## Task objective
Line by line, write out the material exactly.

## Information shown
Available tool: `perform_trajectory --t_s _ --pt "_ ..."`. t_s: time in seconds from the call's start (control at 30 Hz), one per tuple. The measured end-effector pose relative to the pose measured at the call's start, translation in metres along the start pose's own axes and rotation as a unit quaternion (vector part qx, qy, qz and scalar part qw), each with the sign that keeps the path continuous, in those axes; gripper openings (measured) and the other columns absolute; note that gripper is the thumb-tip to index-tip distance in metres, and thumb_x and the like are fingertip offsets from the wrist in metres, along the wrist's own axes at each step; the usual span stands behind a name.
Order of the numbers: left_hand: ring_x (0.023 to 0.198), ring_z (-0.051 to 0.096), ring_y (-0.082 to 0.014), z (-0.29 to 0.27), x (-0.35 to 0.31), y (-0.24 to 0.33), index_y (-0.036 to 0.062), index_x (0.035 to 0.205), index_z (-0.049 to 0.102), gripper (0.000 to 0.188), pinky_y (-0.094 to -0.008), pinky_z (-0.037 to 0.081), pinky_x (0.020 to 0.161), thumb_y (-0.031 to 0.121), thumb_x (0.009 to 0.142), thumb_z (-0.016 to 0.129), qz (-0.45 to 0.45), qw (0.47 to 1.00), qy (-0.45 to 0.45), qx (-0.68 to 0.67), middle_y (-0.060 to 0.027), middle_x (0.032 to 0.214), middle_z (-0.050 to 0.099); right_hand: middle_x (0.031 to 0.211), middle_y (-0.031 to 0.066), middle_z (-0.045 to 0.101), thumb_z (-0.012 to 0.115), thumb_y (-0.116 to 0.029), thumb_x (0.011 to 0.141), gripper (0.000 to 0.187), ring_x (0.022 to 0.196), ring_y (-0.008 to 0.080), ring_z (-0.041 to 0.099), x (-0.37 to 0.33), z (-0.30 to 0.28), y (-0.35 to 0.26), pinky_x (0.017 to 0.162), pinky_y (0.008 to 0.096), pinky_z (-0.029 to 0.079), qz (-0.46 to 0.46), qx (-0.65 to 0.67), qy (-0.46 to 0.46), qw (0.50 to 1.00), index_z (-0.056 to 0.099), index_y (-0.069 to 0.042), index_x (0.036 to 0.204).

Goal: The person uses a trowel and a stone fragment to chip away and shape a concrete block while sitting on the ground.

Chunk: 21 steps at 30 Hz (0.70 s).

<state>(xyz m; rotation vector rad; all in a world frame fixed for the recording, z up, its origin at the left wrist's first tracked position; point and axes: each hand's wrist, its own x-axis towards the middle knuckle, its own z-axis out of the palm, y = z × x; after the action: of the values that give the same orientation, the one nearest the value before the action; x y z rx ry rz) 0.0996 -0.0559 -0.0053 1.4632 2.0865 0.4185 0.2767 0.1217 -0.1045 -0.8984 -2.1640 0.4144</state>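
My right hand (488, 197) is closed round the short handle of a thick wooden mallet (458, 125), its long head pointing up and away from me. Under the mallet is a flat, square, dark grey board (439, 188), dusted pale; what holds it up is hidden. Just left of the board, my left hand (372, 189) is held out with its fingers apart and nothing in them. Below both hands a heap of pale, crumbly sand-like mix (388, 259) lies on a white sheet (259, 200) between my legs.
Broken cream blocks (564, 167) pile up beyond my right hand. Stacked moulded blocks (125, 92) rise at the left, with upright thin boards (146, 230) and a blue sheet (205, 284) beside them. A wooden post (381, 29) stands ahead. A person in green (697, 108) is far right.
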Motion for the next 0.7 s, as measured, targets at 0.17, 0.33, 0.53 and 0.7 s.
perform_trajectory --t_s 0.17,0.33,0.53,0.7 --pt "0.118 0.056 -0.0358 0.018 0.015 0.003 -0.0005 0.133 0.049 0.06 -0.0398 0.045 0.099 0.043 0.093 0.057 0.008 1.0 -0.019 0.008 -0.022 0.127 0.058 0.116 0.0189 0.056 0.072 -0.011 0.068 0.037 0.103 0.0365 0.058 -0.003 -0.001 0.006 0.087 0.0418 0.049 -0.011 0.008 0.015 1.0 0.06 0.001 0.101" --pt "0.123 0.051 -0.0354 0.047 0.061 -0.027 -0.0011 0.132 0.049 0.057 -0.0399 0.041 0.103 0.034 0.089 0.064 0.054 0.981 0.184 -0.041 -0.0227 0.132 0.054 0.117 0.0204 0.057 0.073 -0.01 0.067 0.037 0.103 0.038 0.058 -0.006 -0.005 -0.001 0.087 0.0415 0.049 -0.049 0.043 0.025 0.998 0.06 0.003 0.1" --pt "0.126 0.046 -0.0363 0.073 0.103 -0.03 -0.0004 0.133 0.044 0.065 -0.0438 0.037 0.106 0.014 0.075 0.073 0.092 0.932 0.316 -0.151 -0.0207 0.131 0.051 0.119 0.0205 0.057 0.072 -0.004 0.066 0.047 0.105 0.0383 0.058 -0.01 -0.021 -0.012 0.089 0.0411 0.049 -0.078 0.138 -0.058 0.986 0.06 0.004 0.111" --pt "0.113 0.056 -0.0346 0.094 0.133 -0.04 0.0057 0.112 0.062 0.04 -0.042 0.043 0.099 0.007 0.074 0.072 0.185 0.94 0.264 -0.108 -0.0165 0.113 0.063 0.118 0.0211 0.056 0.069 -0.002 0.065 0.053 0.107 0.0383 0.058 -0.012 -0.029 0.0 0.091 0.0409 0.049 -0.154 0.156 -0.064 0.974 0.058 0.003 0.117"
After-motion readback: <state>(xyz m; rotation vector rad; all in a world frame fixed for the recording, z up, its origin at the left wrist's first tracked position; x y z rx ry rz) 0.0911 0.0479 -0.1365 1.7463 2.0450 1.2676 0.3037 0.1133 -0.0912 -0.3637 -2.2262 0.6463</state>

## Answer space
Available tool: `perform_trajectory --t_s _ --pt "_ ..."`. t_s: time in seconds from the call's start (control at 30 Hz), one per tuple. The measured end-effector pose relative to the pose measured at the call's start, translation in metres along the start pose's own axes and rotation as a unit quaternion (vector part qx, qy, qz and scalar part qw), each with the sign that keeps the path continuous, in those axes; gripper openings (measured) and the other columns absolute; note that gripper is the thumb-tip to index-tip distance in metres, and thumb_x and the like are fingertip offsets from the wrist in metres, along the wrist's own axes at each step; the usual span stands behind a name.
Order of the numbers: left_hand: ring_x (0.023 to 0.198), ring_z (-0.051 to 0.096), ring_y (-0.082 to 0.014), z (-0.29 to 0.27), x (-0.35 to 0.31), y (-0.24 to 0.33), index_y (-0.036 to 0.062), index_x (0.035 to 0.205), index_z (-0.049 to 0.102), gripper (0.000 to 0.188), pinky_y (-0.094 to -0.008), pinky_z (-0.037 to 0.081), pinky_x (0.020 to 0.161), thumb_y (-0.031 to 0.121), thumb_x (0.009 to 0.142), thumb_z (-0.016 to 0.129), qz (-0.45 to 0.45), qw (0.47 to 1.00), qy (-0.45 to 0.45), qx (-0.68 to 0.67), middle_y (-0.060 to 0.027), middle_x (0.032 to 0.214), middle_z (-0.050 to 0.099); right_hand: middle_x (0.031 to 0.211), middle_y (-0.031 to 0.066), middle_z (-0.045 to 0.101), thumb_z (-0.012 to 0.115), thumb_y (-0.116 to 0.029), thumb_x (0.011 to 0.141), gripper (0.000 to 0.187), ring_x (0.022 to 0.196), ring_y (-0.008 to 0.080), ring_z (-0.041 to 0.099), x (-0.37 to 0.33), z (-0.30 to 0.28), y (-0.35 to 0.26), pinky_x (0.017 to 0.162), pinky_y (0.008 to 0.096), pinky_z (-0.029 to 0.079), qz (-0.46 to 0.46), qx (-0.65 to 0.67), qy (-0.46 to 0.46), qw (0.50 to 1.00), index_z (-0.056 to 0.099), index_y (-0.069 to 0.042), index_x (0.036 to 0.204).

Goal: The person uses a trowel and a stone fragment to chip away and shape a concrete block while sitting on the ground.

Chunk: 21 steps at 30 Hz (0.70 s).

<state>(xyz m; rotation vector rad; all in a world frame fixed for the recording, z up, its origin at the left wrist's first tracked position; point and axes: each hand's wrist, its own x-axis towards the middle knuckle, its own z-axis out of the palm, y = z × x; after the action: of the values that give the same orientation, the one nearest the value before the action; x y z rx ry rz) 0.0996 -0.0559 -0.0053 1.4632 2.0865 0.4185 0.2767 0.1217 -0.1045 -0.8984 -2.1640 0.4144</state>
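My right hand (488, 197) is closed round the short handle of a thick wooden mallet (458, 125), its long head pointing up and away from me. Under the mallet is a flat, square, dark grey board (439, 188), dusted pale; what holds it up is hidden. Just left of the board, my left hand (372, 189) is held out with its fingers apart and nothing in them. Below both hands a heap of pale, crumbly sand-like mix (388, 259) lies on a white sheet (259, 200) between my legs.
Broken cream blocks (564, 167) pile up beyond my right hand. Stacked moulded blocks (125, 92) rise at the left, with upright thin boards (146, 230) and a blue sheet (205, 284) beside them. A wooden post (381, 29) stands ahead. A person in green (697, 108) is far right.
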Motion for the next 0.7 s, as measured, targets at 0.17, 0.33, 0.53 and 0.7 s.
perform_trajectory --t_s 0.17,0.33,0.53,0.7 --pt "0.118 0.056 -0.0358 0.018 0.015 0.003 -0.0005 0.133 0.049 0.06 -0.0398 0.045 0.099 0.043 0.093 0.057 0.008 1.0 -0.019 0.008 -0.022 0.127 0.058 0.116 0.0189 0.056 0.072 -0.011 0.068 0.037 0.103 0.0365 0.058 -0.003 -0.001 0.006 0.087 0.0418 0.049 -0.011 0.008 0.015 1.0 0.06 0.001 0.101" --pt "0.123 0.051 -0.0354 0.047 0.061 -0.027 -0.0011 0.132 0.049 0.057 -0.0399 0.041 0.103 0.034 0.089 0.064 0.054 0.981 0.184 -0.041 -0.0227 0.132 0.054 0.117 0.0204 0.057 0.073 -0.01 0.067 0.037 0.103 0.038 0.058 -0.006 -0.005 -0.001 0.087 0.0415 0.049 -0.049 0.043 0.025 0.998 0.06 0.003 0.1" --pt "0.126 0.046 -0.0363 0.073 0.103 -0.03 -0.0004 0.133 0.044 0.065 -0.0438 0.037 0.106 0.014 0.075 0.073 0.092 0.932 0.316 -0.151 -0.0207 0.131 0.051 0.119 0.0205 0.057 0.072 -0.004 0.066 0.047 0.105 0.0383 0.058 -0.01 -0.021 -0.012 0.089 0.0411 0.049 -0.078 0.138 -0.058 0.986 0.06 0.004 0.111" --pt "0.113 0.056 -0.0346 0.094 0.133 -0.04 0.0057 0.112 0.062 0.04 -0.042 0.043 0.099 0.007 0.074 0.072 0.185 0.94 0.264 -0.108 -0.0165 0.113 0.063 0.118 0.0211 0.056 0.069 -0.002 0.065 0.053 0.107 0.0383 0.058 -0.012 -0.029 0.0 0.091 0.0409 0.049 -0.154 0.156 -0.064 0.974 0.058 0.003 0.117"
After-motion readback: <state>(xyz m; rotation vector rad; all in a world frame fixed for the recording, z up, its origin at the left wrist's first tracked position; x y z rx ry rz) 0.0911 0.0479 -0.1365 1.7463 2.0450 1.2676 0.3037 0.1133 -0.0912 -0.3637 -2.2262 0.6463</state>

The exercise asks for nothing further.